Der deutsche Börsen-Index Dax, der nach der Finanzkrise von der Nullzins-Politik und dem weltweiten Wachstum profitierte und von unter 4000 Punkten im Jahr 2009 auf fast 13.600 Punkte im Januar dieses Jahres gestiegen war, erlebt derzeit eine Seitwärtskorrektur. Das ist noch kein Crash. Nach dem Hoch im Januar fiel der Dax bereits im März auf das am gestrigen Donnerstag erreichte Niveau von rund 11.700 Punkte und stieg wieder auf über 13.000 Punkte im Mai.
Besorgniserregend ist allerdings der deutliche Abwärtstrend in dieser Woche und die ausbleibende Gegenbewegung. Auch das hat seine Gründe. Zum einen nimmt die Verunsicherung zu, zum anderen ist der Markt überinvestiert. Das heißt, den großen Investoren fehlt die Liquidität, um bei deutlichen Kursrückgängen einzelner Aktien nachzukaufen.
So hat die BASF-Aktie in diesem Jahr fast 30 Prozent an Wert verloren.
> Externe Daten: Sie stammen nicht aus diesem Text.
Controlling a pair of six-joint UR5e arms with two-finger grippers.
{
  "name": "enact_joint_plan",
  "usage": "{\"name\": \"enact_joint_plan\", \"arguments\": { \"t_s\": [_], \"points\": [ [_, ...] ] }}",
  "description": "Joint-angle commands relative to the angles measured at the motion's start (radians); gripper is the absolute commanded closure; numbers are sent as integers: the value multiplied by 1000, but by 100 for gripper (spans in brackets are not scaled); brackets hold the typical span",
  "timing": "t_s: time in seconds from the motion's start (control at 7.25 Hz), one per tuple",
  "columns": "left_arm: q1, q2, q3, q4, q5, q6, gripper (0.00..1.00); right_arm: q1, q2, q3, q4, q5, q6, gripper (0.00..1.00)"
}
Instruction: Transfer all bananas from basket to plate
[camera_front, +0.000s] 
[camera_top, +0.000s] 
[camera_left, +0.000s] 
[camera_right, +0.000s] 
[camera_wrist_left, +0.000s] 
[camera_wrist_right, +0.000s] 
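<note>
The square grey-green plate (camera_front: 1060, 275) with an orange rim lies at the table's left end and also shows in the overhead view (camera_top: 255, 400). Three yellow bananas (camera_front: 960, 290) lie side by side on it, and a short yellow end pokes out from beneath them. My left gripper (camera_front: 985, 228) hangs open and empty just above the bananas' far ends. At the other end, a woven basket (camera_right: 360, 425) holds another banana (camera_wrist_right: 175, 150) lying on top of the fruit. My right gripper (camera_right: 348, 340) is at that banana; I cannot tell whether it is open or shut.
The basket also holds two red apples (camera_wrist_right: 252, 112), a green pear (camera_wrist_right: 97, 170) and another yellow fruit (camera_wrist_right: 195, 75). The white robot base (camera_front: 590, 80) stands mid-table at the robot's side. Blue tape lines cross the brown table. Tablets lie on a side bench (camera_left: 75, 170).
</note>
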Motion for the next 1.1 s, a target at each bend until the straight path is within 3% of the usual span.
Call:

Das ist eine Wertvernichtung von über 25 Milliarden Euro. Und das bei oft geringen Umsätzen. In dieser Woche lag der Wertverlust bei etwa sieben Milliarden Euro. Der wurde erreicht bei einem Umsatz mit Aktien von teilweise weniger als zehn Millionen Euro an einem Tag. Am Donnerstag fiel die Aktie der BASF erstmals seit mehr als zwei Jahren unter 70 Euro. Der Höchstkurs in diesem Jahr hatte 98,80 Euro im Januar erreicht. Seit 2015 hatte sich der Kurs der BASF-Aktie seitwärts entwickelt, war in den Jahren zuvor aber auch deutlich gestiegen. Vor der Finanzkrise hatte der Kurs der BASF-Aktie im Jahr 2007 bei rund 50 Euro gelegen.
HeidelbergCement hat es noch schlimmer erwischt als die BASF. Der Kurs der Aktie des sehr konjunkturabhängigen Unternehmens fiel in diesem Jahr von über 95 Euro auf rund 62 Euro am Donnerstag. Das dritte regionale Unternehmen aus dem DAX kam bisher glimpflicher davon: SAP verlor seit dem Höchststand in diesem Jahr, der erst Ende September erreicht worden war, rund zehn Prozent.
Deutliche Verluste erlebte auch die Aktie der Heidelberger Druckmaschinen AG. Seit dem 52-Wochen-Hoch von über 3,50 Euro hat der von Leerverkäufern gejagte Wert über 40 Prozent verloren, am gestrigen Donnerstag rutschte der Kurs im Tagesverlauf sogar unter die Zwei-Euro-Marke. Damit würde sogar der Leerverkäufer mit dem größten Anteil von fast fünf Prozent, Immersion Capital, beim aktuellen Kurs Gewinn machen.
Wie wird es weitergehen an den Börsen? Das weiß niemand. Ausgeschlossen scheint ein deutlicher Anstieg über die in diesem Jahr erreichten Höchststände. Ob es weiter seitwärts geht oder deutlich nach unten, hängt an der wirtschaftlichen Entwicklung in den nächsten Monaten, an Zahlen der Unternehmen und an den Aktivitäten der Politik. In jedem Fall bleibt es spannend.